**PROBLEM:** Return exactly those lines of the material below that fall between the line holding "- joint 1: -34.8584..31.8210" and the line holding "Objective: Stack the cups", inclusive.
= = = = =
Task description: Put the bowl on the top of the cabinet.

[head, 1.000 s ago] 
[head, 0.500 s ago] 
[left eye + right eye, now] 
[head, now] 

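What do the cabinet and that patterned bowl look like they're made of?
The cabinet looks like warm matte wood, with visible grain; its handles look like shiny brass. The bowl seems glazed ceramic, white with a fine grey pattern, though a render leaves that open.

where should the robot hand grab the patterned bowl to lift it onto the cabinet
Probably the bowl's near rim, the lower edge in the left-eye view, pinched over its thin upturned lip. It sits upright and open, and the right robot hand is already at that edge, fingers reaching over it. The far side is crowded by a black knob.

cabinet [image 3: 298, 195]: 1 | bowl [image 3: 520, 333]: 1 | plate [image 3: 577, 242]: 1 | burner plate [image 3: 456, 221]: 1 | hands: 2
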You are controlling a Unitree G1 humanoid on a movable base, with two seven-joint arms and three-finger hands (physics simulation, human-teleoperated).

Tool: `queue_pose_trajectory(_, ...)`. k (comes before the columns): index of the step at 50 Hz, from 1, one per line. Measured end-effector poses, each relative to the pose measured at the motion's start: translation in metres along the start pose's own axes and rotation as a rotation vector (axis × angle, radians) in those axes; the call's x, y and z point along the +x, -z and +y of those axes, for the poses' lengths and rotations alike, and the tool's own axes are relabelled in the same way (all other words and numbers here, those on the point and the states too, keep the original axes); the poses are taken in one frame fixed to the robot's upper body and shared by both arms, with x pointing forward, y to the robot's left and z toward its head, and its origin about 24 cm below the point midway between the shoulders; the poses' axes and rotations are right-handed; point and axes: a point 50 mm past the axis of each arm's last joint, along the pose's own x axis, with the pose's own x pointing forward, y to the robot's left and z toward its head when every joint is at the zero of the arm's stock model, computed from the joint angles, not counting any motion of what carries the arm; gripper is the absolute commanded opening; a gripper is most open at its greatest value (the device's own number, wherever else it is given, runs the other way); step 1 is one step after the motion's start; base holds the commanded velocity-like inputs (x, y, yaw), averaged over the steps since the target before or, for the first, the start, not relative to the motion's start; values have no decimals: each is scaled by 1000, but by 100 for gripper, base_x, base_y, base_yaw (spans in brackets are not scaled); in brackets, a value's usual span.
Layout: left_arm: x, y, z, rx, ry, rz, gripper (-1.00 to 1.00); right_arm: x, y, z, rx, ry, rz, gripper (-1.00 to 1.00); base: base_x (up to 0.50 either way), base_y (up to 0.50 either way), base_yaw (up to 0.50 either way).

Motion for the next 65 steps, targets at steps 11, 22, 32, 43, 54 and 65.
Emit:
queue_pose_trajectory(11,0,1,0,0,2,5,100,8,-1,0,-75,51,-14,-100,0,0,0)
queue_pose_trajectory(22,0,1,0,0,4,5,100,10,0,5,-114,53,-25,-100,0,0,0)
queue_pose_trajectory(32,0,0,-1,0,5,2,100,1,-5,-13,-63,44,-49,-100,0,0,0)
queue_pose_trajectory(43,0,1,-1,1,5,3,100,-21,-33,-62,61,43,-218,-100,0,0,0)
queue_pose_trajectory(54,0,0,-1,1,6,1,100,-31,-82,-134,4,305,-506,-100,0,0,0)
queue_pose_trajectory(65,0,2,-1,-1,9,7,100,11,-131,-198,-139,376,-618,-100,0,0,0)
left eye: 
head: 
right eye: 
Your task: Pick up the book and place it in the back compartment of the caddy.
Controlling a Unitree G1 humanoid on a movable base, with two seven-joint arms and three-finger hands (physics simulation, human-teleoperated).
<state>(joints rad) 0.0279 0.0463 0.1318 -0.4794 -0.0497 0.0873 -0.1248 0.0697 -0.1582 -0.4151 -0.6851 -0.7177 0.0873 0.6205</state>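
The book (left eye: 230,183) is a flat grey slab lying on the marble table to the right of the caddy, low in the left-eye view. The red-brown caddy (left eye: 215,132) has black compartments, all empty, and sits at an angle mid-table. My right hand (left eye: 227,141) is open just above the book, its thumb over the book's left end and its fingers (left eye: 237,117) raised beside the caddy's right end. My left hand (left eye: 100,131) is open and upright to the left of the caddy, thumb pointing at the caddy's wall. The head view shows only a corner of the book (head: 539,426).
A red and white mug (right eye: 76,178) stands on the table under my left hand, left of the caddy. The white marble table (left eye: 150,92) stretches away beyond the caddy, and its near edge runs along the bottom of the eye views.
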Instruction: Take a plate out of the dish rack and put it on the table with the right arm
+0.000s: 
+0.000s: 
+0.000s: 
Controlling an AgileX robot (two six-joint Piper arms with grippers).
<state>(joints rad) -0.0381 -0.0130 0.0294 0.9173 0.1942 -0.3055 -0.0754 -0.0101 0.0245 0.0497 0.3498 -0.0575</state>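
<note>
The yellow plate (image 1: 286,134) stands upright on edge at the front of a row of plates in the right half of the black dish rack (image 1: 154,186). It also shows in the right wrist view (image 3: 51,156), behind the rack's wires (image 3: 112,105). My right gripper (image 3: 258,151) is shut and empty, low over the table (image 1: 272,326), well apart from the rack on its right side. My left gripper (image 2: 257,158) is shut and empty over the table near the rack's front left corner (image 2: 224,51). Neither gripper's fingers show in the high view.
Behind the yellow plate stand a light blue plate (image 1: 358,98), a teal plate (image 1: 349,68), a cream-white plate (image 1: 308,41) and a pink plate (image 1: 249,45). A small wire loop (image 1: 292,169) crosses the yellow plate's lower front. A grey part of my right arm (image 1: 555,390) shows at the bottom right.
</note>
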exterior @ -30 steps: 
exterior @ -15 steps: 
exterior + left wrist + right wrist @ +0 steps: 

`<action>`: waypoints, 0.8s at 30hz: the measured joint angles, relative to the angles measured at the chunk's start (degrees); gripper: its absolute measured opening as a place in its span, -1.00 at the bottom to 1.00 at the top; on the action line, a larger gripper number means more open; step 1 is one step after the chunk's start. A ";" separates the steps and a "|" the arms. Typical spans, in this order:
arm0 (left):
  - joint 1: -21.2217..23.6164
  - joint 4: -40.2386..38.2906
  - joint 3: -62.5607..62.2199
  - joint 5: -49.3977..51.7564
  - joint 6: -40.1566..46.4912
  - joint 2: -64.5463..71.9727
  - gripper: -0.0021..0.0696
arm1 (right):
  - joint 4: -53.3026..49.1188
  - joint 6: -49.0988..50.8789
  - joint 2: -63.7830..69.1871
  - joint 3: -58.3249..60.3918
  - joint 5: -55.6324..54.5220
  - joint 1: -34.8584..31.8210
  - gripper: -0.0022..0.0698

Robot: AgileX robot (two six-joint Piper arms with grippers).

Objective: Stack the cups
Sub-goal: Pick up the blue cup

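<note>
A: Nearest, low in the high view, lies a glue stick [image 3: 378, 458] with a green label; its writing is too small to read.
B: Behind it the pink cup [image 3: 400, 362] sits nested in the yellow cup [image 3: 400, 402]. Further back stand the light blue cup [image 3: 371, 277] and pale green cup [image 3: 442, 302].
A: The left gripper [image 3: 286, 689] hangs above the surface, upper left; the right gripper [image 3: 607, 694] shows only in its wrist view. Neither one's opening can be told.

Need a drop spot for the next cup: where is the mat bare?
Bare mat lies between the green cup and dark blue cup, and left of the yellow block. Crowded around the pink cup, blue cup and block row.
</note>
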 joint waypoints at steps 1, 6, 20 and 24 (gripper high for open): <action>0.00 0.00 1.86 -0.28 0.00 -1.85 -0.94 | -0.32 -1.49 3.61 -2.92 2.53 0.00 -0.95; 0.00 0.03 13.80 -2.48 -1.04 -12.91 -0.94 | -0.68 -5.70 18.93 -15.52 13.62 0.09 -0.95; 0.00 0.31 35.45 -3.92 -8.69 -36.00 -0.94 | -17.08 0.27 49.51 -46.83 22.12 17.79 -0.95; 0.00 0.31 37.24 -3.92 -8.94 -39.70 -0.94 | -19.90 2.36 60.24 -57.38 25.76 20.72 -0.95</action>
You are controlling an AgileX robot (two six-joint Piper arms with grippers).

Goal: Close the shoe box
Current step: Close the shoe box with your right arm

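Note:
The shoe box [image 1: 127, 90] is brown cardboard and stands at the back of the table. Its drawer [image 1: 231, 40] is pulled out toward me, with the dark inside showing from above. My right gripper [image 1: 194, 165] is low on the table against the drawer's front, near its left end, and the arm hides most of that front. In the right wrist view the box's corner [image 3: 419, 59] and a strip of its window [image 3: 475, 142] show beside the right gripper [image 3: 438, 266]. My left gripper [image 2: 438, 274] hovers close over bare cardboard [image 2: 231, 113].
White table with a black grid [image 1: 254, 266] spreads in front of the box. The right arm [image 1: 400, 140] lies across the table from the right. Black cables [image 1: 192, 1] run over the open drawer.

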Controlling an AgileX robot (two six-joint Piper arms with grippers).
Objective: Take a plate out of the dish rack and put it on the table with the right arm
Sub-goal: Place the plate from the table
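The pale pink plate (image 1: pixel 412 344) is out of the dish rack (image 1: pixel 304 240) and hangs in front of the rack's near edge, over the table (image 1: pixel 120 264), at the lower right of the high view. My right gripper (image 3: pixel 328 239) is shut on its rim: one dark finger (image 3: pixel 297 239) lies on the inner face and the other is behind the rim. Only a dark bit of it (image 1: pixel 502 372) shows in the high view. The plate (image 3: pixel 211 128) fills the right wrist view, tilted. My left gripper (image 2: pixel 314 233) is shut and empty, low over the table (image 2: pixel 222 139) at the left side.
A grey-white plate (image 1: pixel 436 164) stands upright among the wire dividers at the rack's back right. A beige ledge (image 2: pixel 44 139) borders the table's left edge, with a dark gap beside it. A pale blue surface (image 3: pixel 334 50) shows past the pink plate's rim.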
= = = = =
**RESULT:**
  - joint 1: -34.8584..31.8210
  - gripper: -0.0022..0.0698

Robot: AgileX robot (two six-joint Piper arms with grippers).

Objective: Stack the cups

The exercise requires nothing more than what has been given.